促織はコオロギである。かいつまんで言えば、明代の宮中で、盛んだったコオロギ合わせのお話。西方の地方官がよせばいいのに、一匹献上した。それがまた、意外にも活躍したので、さらに献上せいということになったが、西方にはそうそうコオロギなんていない。上官は下役に命令をおしつける。下役は途方にくれる。でも、まあいろいろ苦労のすえなんとか一匹捕まえる。それを、下役の小さな子供がうっかりひょんと逃がしてしまう。下役は当然ながら叱責する。叱られて、子供は井戸に身を投げる。その後の一節を平凡社の増田渉訳で示せば:
日も暮れかけたので子供の屍骸を片づけるために、藁づつみにして葬ろうと、近づいてさわってみると、まだかすかに息があった。驚きよろこんで、すぐ寝台の上に寝かしておいた。すると夜中になって再び生き返った。夫婦はやっと安心した。だが、子供は痴呆のように、昏昏と眠りつづけている。一方、こおろぎのいなくなったからっぽの籠をふりかえると、成は気が滅入って、声もたて得ず、子供の様子をみようともしないで、暮れ方から夜明けまで、まんじりともしなかった。

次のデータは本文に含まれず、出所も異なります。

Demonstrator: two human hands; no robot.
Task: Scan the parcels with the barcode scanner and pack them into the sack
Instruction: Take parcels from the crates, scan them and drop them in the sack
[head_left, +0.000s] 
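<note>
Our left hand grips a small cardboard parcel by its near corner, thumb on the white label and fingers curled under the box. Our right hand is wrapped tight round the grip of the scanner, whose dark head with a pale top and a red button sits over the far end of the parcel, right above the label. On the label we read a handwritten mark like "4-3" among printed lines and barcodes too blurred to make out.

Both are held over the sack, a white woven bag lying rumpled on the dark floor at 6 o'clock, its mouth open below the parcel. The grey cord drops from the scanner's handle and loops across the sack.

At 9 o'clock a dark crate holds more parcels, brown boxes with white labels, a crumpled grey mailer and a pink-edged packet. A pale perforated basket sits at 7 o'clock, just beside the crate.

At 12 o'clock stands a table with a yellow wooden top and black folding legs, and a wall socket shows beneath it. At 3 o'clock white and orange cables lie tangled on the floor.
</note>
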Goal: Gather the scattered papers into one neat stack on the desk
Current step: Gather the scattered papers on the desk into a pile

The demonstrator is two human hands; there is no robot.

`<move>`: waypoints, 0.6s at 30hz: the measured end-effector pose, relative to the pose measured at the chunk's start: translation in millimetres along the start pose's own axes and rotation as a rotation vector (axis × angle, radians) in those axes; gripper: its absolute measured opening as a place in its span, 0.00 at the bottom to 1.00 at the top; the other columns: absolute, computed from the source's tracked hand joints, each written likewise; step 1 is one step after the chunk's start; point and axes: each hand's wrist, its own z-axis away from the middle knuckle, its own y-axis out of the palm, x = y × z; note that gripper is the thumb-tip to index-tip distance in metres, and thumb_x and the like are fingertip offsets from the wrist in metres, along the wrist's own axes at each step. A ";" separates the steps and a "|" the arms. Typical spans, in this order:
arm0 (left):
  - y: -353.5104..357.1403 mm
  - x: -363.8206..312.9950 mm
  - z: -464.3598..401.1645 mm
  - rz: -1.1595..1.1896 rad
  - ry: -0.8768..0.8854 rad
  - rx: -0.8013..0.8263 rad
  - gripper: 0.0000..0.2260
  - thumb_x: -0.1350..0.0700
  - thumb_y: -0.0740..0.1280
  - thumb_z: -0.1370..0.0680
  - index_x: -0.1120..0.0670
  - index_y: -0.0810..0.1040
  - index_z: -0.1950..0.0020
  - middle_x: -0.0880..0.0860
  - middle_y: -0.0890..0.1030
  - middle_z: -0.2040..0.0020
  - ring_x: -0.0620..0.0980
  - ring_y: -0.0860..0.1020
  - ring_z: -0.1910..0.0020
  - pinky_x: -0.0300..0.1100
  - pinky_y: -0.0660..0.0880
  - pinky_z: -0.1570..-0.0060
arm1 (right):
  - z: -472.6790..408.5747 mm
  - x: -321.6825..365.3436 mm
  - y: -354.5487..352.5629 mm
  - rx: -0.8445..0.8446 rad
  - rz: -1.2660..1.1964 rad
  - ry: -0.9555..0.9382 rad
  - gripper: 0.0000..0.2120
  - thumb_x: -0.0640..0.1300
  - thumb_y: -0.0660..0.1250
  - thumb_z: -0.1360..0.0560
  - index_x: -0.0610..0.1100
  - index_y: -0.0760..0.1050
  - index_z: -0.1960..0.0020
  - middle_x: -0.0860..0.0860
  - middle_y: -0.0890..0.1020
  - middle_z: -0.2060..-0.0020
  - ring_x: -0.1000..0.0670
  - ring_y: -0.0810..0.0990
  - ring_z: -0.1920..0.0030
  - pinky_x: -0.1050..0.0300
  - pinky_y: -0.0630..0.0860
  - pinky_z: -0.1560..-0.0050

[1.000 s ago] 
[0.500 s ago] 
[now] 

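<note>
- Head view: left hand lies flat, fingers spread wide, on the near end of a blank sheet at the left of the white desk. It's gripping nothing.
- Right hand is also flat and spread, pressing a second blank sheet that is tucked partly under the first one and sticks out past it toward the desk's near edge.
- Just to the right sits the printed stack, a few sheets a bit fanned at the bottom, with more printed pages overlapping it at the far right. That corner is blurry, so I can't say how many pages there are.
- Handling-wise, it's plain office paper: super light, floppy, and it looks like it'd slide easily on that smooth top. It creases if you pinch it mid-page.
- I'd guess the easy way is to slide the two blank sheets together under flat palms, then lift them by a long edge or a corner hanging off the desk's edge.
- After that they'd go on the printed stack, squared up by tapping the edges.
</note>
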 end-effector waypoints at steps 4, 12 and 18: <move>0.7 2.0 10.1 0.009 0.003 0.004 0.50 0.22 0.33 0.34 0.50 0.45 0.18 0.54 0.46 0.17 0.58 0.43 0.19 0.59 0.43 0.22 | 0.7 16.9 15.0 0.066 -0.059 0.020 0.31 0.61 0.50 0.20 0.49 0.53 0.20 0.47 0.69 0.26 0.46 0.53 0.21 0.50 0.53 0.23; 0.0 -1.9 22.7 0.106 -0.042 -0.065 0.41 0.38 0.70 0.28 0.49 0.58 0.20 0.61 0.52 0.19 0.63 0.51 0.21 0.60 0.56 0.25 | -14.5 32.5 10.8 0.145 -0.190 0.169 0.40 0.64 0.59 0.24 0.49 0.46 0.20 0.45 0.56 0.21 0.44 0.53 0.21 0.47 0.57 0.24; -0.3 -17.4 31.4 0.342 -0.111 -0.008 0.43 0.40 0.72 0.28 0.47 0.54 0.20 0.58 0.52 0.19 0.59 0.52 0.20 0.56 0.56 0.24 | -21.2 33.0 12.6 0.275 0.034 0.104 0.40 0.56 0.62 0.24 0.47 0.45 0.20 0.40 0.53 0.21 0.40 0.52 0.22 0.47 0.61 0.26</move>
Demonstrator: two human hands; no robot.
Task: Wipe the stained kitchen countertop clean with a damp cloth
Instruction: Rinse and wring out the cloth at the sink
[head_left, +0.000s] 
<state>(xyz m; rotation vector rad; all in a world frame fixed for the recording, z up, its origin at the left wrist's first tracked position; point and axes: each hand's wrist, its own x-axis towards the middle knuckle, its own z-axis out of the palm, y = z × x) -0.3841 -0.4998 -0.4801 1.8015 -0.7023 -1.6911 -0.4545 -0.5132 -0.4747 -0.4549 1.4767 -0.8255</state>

ここのところ、人民文学出版社の初稿に近そうな原文では、以下のようになっている。
日将暮,取児藁葬。近撫之,気息惙然,喜置榻上,半夜復甦。夫婦心稍慰。但蟋蟀籠虚,顧之則気断声呑,亦不敢復究児。自昏達曙,目不交睫。
つまり「子供は痴呆のように、昏昏と眠りつづけている」に相当する句は無い。子供は、あっさりと回復してしまっている。
さて、子供が逃がしたからといって、そのままですむわけも無く、さらに探してなんとか一匹、やや貧弱にも見えるものを捕らえて献上すると、意外や意外の大活躍で、地方官も上からのお覚えめでたく、下役にもたびたび賜り物が有って、豊かになったという。その末尾に近い部分を平凡社の増田訳で示せば:
知事はよろこんで成の夫役を免じ、また学使にたのんで県の試験及第者の資格を与えてもらった。それからは虫を飼うのがうまいという評判をとり、巡撫からたびたび特別に目をかけられた。
ちょっと待ってよ、痴呆のように、昏昏と眠りつづけている子供はどうなったの、と柴田天馬訳を引っ張り出してみれば、「資格を与えてもらった」と「それからは虫を飼うのがうまいという評判」とに相応する句の間に:
ひと歳あまりの後、成の子は、精神が、もとのとおりに直って、言うのであった。
「あたい促織になって、はしっこく、うまく闘をしたよ、今やっと甦ったの!」
さては柴田天馬が、かってにめでたしめでたしにしたのか、と思ってインターネットで調べたら、どの(流布本の)原文にもこの部分の句は有る。つまり、初稿と流布本の間には、子供と最後に活躍するコオロギの関係なんて無いものと、仮死の子供の化身したコオロギが活躍したのだと説明する改編との間には、平凡社本が拠った中途半端な本が有ったことになる。平凡社の増田訳では、痴呆のように、昏昏と眠りつづけていた子供は、その後どうなったのか。